*About this task*. Each of the following records is to be output exactly.

BEGIN The input

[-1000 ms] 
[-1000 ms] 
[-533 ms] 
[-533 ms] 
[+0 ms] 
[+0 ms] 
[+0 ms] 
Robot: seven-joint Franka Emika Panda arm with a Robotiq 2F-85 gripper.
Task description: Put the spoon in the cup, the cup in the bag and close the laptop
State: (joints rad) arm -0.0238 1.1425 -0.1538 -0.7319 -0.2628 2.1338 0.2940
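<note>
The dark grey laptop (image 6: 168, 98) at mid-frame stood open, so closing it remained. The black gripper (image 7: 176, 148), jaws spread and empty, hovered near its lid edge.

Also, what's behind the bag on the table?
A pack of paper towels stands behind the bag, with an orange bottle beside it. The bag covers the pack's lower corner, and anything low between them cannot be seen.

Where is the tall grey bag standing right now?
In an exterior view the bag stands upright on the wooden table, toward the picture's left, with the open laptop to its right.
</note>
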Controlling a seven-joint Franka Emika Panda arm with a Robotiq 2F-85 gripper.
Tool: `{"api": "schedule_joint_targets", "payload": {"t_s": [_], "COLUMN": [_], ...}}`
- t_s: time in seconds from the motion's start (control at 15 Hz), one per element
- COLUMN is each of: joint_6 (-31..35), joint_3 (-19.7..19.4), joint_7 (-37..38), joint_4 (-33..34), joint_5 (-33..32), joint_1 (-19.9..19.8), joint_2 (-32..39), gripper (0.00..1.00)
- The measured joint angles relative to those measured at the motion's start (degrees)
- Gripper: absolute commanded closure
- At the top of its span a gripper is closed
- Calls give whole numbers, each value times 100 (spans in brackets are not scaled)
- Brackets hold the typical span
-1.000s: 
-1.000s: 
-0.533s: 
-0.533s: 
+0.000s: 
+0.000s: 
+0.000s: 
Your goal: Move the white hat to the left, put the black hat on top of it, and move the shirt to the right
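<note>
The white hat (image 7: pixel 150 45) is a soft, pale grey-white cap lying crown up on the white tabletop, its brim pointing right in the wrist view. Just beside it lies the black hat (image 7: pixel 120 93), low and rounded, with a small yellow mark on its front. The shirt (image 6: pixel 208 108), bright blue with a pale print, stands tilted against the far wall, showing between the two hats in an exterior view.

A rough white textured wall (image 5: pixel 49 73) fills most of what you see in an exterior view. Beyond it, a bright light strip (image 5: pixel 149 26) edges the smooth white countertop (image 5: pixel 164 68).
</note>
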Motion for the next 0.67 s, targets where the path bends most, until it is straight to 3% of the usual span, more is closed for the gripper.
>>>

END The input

*Task output*.
[-1000 ms] 
[-1000 ms] 
[-533 ms] 
[-533 ms] 
[+0 ms] 
[+0 ms] 
[+0 ms] 
Robot: seven-joint Franka Emika Panda arm with a Robotiq 2F-85 gripper.
Task description: Put the spoon in the cup, the cup in the bag and close the laptop
State: (joints rad) arm -0.0238 1.1425 -0.1538 -0.7319 -0.2628 2.1338 0.2940
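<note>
The dark grey laptop (image 6: 168, 98) at mid-frame stood open, so closing it remained. The black gripper (image 7: 176, 148), jaws spread and empty, hovered near its lid edge.

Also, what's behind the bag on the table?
A pack of paper towels stands behind the bag, with an orange bottle beside it. The bag covers the pack's lower corner, and anything low between them cannot be seen.

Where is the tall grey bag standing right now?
In an exterior view the bag stands upright on the wooden table, toward the picture's left, with the open laptop to its right.
</note>
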Controlling a seven-joint Franka Emika Panda arm with a Robotiq 2F-85 gripper.
Tool: `{"api": "schedule_joint_targets", "payload": {"t_s": [_], "COLUMN": [_], ...}}`
- t_s: time in seconds from the motion's start (control at 15 Hz), one per element
- COLUMN is each of: joint_6 (-31..35), joint_3 (-19.7..19.4), joint_7 (-37..38), joint_4 (-33..34), joint_5 (-33..32), joint_1 (-19.9..19.8), joint_2 (-32..39), gripper (0.00..1.00)
- The measured joint angles relative to those measured at the motion's start (degrees)
- Gripper: absolute commanded closure
- At the top of its span a gripper is closed
- Calls give whole numbers, each value times 100 (spans in brackets are not scaled)
- Brackets hold the typical span
-1.000s: 
-1.000s: 
-0.533s: 
-0.533s: 
+0.000s: 
+0.000s: 
+0.000s: 
Your goal: Move the white hat to the left, put the black hat on top of it, and move the shirt to the right
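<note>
The white hat (image 7: pixel 150 45) is a soft, pale grey-white cap lying crown up on the white tabletop, its brim pointing right in the wrist view. Just beside it lies the black hat (image 7: pixel 120 93), low and rounded, with a small yellow mark on its front. The shirt (image 6: pixel 208 108), bright blue with a pale print, stands tilted against the far wall, showing between the two hats in an exterior view.

A rough white textured wall (image 5: pixel 49 73) fills most of what you see in an exterior view. Beyond it, a bright light strip (image 5: pixel 149 26) edges the smooth white countertop (image 5: pixel 164 68).
</note>
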Motion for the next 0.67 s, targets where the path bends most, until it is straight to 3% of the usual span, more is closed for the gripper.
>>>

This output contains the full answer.